Country Chinese
At the end of last year, we made sure to have a holiday so we spent a relaxing week doing next to nothing at a seaside town. We took the opportunity to eat at the local Chinese restaurant, the Four Seasons, something we make a habit of when visiting country towns. We made a booking for new year’s eve.
On the afternoon of December 31 I was idly sitting around our holiday park cabin and browsing the internet on my small glowing rectangle, and I decided to check out the restaurant’s reviews. Uh oh! They were almost invariably terrible, alerting the unsuspecting diner to tasteless, stale and sometimes frozen dishes at insultingly high prices. One reviewer, who was Chinese, speculated that the chef had completely lost any passion for life. I had a moment of panic – have we made a terrible mistake? And if we have, is it too late to book something else?
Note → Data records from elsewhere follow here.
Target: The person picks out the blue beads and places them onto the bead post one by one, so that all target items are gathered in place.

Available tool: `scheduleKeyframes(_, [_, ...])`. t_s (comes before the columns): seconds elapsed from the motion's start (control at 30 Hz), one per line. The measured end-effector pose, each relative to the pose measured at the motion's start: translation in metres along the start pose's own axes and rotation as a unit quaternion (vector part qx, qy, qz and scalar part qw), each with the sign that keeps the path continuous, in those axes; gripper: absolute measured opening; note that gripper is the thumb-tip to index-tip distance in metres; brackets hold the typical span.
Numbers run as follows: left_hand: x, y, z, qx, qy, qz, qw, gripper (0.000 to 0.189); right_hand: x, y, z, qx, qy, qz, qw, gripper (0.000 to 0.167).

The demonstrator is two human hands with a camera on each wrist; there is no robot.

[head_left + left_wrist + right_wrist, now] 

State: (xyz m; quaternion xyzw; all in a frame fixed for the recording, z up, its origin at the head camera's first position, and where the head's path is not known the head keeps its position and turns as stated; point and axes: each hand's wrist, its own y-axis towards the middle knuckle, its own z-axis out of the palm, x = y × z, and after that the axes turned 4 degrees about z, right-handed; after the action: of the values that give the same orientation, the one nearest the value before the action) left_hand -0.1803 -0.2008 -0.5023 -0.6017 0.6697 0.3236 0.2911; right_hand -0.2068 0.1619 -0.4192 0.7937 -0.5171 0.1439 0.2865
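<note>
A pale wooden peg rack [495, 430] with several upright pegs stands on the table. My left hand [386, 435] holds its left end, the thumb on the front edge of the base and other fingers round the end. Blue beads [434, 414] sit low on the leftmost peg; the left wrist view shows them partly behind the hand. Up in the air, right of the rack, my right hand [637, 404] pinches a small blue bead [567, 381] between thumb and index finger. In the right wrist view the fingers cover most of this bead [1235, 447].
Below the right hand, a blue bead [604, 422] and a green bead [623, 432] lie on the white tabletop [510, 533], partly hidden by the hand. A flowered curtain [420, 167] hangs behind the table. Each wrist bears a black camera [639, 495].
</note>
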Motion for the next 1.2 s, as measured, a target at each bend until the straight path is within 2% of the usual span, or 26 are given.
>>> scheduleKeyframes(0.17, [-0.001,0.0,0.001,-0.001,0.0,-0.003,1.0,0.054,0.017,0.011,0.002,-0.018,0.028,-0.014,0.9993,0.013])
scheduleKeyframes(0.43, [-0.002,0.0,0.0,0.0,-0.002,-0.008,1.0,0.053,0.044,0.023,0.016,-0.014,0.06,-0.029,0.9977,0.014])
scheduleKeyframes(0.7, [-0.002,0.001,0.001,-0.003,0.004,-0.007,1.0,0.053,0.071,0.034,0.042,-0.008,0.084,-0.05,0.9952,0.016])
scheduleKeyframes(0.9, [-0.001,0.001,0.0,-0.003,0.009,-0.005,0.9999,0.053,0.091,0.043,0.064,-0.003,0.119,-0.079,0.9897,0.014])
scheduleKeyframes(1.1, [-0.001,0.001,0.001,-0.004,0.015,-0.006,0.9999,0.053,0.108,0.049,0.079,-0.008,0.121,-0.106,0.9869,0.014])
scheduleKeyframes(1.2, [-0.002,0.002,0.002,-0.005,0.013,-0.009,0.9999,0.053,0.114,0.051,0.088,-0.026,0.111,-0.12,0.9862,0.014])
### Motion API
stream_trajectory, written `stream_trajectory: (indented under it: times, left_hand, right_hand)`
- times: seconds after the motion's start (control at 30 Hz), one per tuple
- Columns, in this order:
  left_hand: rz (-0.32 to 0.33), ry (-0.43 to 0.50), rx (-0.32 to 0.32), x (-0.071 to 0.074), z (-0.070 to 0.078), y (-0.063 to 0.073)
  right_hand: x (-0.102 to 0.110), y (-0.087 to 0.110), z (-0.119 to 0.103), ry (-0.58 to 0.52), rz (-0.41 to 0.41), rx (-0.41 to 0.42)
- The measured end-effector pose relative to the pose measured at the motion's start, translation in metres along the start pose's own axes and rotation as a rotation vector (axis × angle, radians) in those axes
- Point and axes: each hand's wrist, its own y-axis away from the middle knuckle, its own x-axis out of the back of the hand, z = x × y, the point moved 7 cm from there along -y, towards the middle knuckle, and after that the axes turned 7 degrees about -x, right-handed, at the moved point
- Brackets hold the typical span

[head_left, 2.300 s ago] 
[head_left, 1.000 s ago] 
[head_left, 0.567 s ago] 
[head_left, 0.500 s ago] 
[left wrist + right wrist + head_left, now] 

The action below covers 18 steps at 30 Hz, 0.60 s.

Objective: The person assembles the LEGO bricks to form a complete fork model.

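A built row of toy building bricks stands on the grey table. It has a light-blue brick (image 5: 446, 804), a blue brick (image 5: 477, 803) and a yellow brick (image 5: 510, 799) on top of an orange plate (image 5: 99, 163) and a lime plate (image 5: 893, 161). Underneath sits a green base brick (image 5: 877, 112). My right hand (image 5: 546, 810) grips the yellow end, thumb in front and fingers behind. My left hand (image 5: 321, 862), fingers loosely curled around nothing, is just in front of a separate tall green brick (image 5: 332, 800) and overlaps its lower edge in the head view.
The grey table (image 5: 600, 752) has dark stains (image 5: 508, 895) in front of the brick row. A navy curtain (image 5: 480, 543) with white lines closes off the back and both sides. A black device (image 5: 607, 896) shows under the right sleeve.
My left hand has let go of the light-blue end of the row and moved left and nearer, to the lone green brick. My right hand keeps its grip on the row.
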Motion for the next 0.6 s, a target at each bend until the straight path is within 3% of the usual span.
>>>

On the other hand, there was a sprinkling of reassuring reviews. Full marks, reliable and solid, would recommend! Oh well, we thought, let’s give it a go and if it’s terrible at least we’ll have a laugh. So off we went. And in the end it was exactly what we had envisaged.
The thing is, country town Chinese is a cuisine all of its own and you can’t expect it to be anything else. Those disgruntled reviewers came looking for something else. They didn’t realise they were there to take a walk down the middle of the road in a land without online reviews.
As a kid, takeaway for dinner from the Sun Hing was a special treat. I always requested the chicken chow mein – mostly for the crispy noodles, but also because the dish itself was plain enough that I was willing to eat it (I was a picky eater, but not to the extent that I would go hungry). Each of us had our chosen dish. I can imagine that it would be hardly worth ma’s while having a night off cooking if it just led to excess whingeing and tears. So Chinese it was.
And so it was that new year’s eve at the large tables around us, half-filled with kids who at worst would fill up on special fried rice after picking out the prawns and Spam. I still had the chicken chow mein for the sake of nostalgia, and decided to extend my palate to the sweet and sour pork. I didn’t pick anything out of the fried rice, not even the prawns, and we didn’t have to ask for chopsticks.
A couple of years ago we were in a different country town and dropped in to visit a friend who is easily the biggest gourmet I know. We mentioned we would be eating at the New China Restaurant that night and she was horrified! As we ate there, I noticed most of the tables included diners over 70. It was probably the only restaurant in town where they could hear conversations properly.
More recently, I ate alone at Toy’s Garden where I experienced the best prawn sesame toast of my life and a minor mix-up resulted in a free deep-fried ice cream. A group of tradies came in who requested a more spacious round table (“got a couple of big blokes here!”) and ordered a round of VBs and their favourite dishes (“ya do the chow?”). I intend to visit that town again purely to eat at Toy’s Garden.
And then last time we visited my home town we went back to Sun Hing for a lunchtime catch-up with my parents and assorted siblings and niblings, a dozen people in total. The place has been trading for nearly 50 years and was packed with customers on a Monday afternoon. And the food was just like normal.